Referring to Trump’s show of force against demonstrators in Washington, D.C., and calls for state governors to “dominate” their streets, he added: “My hunch is it’s probably still a pretty close race in Minnesota, that the president is behind but within striking distance.”

Jacobs, a political science professor, believed the economic fallout from COVID-19 will weigh more heavily on voters’ minds by November. However, he described Minnesota’s unrest over police brutality and racial injustice as “a tinderbox,” especially after Ellison was appointed to replace Hennepin County prosecutor Mike Freeman because the attorney “didn’t move as fast as the protesters and progressives wanted.”

“Freeman is a very experienced prosecutor. He wasn’t dragging his feet because he likes to drag his feet. Getting a conviction of a police officer is very difficult,” Jacobs said.

In comparison, Ellison is a 12-year U.S. congressman and former Democratic National Committee official who became Minnesota’s chief law enforcer in 2019 after a tight contest. He doesn’t have the same courtroom record and is seen more as a political animal.

“It’s not inconceivable that Ellison is going to lose on some of these charges,” Jacobs said. “A trial that looks highly political and has outcomes that the protesters did not expect and certainly would be upset by could play into Trump’s hands.”

As a counterpoint, legal experts suggest the trials may take up to a year, long after the general election is scheduled to be held. Others compare Floyd’s death to that of Freddie Gray.

Gray, a 25-year-old black man, died in 2015 from a spinal cord injury inflicted during a ride in the back of a Baltimore police van where he was shackled but not restrained. Although Gray’s death triggered Floyd-like demonstrations, the failure to convict any of the six officers, charged with a range of offenses from second-degree murder to illegal arrest, didn’t ignite the same level of outrage.

In addition to second-degree manslaughter, Ellison upgraded Chauvin’s charge to second-degree murder and charged Thomas Lane, Alexander Kueng, and Tou Thao with aiding and abetting murder.

During his Wednesday press conference unveiling the charges, Ellison acknowledged the complexity of convicting officers. But in a Washington Post event livestreamed on Thursday, he expressed more confidence.

“They did what we accused them of,” Ellison said. “When I agreed to take this case, I agreed with myself, and to God, that I was not going to let public reaction dictate my view of this case.
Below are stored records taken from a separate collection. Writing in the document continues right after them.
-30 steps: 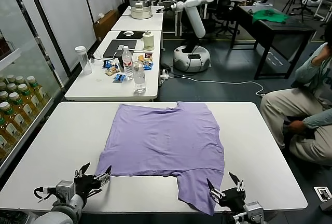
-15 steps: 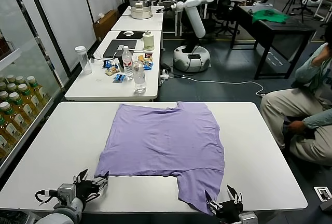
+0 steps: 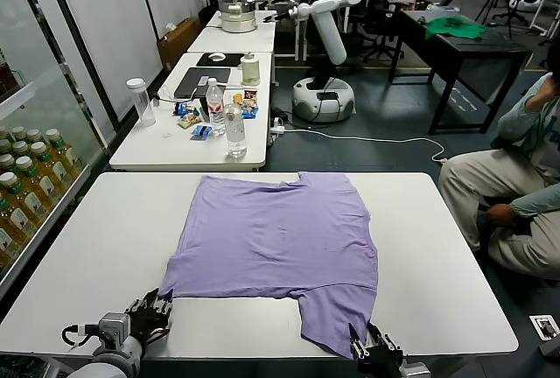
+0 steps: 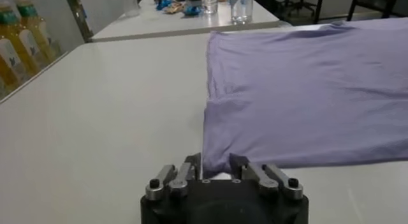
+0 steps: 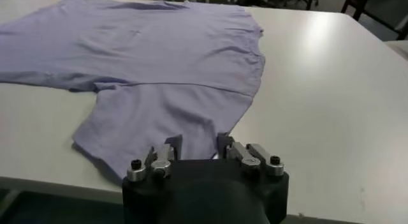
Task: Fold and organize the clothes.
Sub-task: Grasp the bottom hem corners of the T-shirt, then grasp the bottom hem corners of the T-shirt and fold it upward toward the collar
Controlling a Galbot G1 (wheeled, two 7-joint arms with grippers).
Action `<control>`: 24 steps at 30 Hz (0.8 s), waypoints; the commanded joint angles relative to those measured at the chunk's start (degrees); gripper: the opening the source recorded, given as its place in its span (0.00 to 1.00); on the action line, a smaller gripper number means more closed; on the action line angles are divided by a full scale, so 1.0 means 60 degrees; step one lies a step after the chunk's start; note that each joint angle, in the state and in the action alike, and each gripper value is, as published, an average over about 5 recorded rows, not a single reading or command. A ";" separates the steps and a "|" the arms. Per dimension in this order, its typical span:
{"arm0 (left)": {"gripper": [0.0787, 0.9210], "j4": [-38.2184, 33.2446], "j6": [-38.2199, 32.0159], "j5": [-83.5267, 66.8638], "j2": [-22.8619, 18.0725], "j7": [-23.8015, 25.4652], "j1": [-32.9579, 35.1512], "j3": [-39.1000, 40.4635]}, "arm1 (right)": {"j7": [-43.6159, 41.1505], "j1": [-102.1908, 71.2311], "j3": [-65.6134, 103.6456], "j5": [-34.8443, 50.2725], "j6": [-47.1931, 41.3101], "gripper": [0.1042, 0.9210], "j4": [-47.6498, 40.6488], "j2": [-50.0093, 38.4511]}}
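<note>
The lavender T-shirt [image 3: 280, 238] lies spread flat on the white table [image 3: 105, 247], with one sleeve reaching toward the near edge. My left gripper [image 3: 153, 312] is at the shirt's near left corner. In the left wrist view [image 4: 215, 164] its fingers are closed in on the bunched corner of the fabric [image 4: 306, 97]. My right gripper [image 3: 369, 343] is at the tip of the near sleeve. In the right wrist view [image 5: 199, 145] its fingers hold the sleeve's edge of the shirt [image 5: 159, 59] between them. No printed graphic shows.
A second white table [image 3: 175, 146] behind holds water bottles [image 3: 234, 130], a jar and snacks. A shelf of drink bottles [image 3: 22, 194] stands at the left. A seated person [image 3: 516, 194] is at the right. A green cloth [image 3: 455, 26] lies on a far dark table.
Both grippers moved down and in toward the table's near edge, and their fingers closed from wide open onto the shirt's corner and sleeve tip. The shirt has hardly moved.
</note>
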 commanded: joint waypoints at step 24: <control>0.01 -0.3509 -0.0508 0.0508 0.0372 -0.0594 0.4678 -0.1203 | -0.1132 -0.4173 0.3492 0.0112 0.0605 0.01 0.2989 -0.0813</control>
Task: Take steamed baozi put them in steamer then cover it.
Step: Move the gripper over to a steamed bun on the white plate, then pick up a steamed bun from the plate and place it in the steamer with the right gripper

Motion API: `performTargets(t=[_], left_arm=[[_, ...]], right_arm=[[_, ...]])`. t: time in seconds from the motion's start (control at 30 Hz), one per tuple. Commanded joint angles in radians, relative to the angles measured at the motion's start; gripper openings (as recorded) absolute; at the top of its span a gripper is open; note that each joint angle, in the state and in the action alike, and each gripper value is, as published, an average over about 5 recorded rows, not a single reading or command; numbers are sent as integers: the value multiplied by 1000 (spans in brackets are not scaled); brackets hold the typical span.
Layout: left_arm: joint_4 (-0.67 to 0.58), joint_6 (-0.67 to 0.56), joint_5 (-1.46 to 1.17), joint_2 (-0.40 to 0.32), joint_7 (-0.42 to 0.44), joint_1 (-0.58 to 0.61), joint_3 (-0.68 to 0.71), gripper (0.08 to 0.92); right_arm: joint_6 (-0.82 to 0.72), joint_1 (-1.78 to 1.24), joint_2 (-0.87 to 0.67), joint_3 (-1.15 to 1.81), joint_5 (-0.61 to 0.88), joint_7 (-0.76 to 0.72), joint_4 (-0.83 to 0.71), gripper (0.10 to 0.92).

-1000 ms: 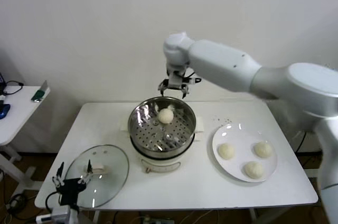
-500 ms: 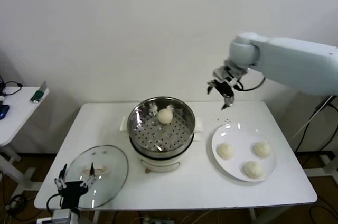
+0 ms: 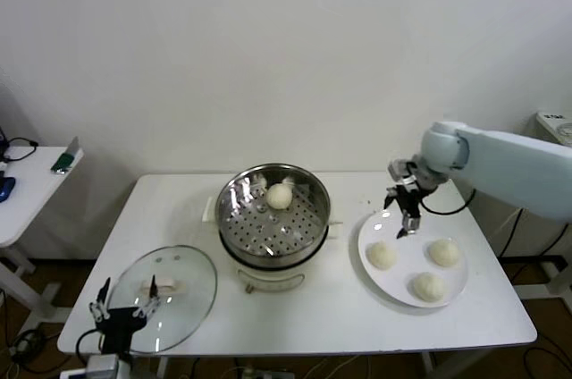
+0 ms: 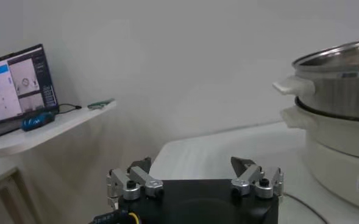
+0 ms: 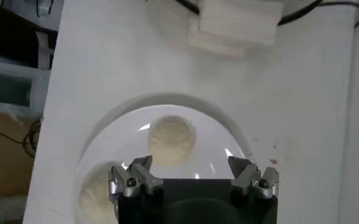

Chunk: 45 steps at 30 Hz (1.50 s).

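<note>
One baozi [image 3: 281, 196] lies on the perforated tray of the steel steamer [image 3: 234, 223] at the table's middle. Three more baozi [image 3: 382, 256] [image 3: 444, 252] [image 3: 428, 286] lie on a white plate [image 3: 393, 221] to the right. My right gripper [image 3: 403, 215] is open and empty, hanging just above the plate's back left part, over the nearest bun, which shows in the right wrist view [image 5: 172, 136] between the open fingers. The glass cover [image 3: 198, 303] lies flat at the table's front left. My left gripper [image 3: 125, 310] is open and parked low by the cover.
A small side table [image 3: 27, 191] with a phone stands at the far left. In the left wrist view the steamer's side [image 4: 337, 97] rises to one side and a laptop [image 4: 17, 82] sits on a shelf. The wall is close behind the table.
My right gripper has swung from above the steamer's back rim to the right and down, now low over the plate. The left arm has not moved.
</note>
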Motion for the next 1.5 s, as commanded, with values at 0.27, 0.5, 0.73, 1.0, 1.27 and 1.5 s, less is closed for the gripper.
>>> performTargets(t=[0.27,0.5,0.73,1.0,1.27,1.5], left_arm=[[21,-10,3,-1,-3,9,-2,823],[30,-17,4,-1,-6,9,-3,823],[30,-19,5,-3,-7,9,-2,823],[35,-23,5,-3,-7,13,1,823],[31,-25,7,-2,0,20,2,823],[32,-26,10,-1,0,16,14,823]], right_arm=[[-16,-236,70,133,-75,25,-159,823],[-9,-255,101,158,-97,24,-202,823],[1,-270,108,171,-133,26,-210,823],[3,-264,100,176,-120,24,-199,754],[3,-228,84,173,-78,32,-179,713],[7,-30,54,100,39,28,-149,707]])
The charges that we filed actually have nothing to do with public reaction and everything to do with the facts that we found and law that is written into Minnesota statutes.”

Without commenting on the aiding and abetting charges, former Maryland Attorney General Douglas Gansler told the Washington Examiner third-degree murder would’ve been more easily obtainable given the facts currently known as they apply to the law.

“Second-degree murder, in that case, is also a plausible but more difficult verdict to get,” he said.

While the judicial process unfolds, gripes that Democrats take Minnesota for granted may become a more pressing electoral issue ahead of the fall fight, according to Jacobs.

“In the rural areas up north, you have mining, and for generations, that mining area was heavily unionized and reliably Democratic,” he said of the Iron Range, the muse for Bob Dylan songs such as “North Country Blues.” “And for a variety of reasons, that area has become more competitive and maybe leaning Republican at this point.”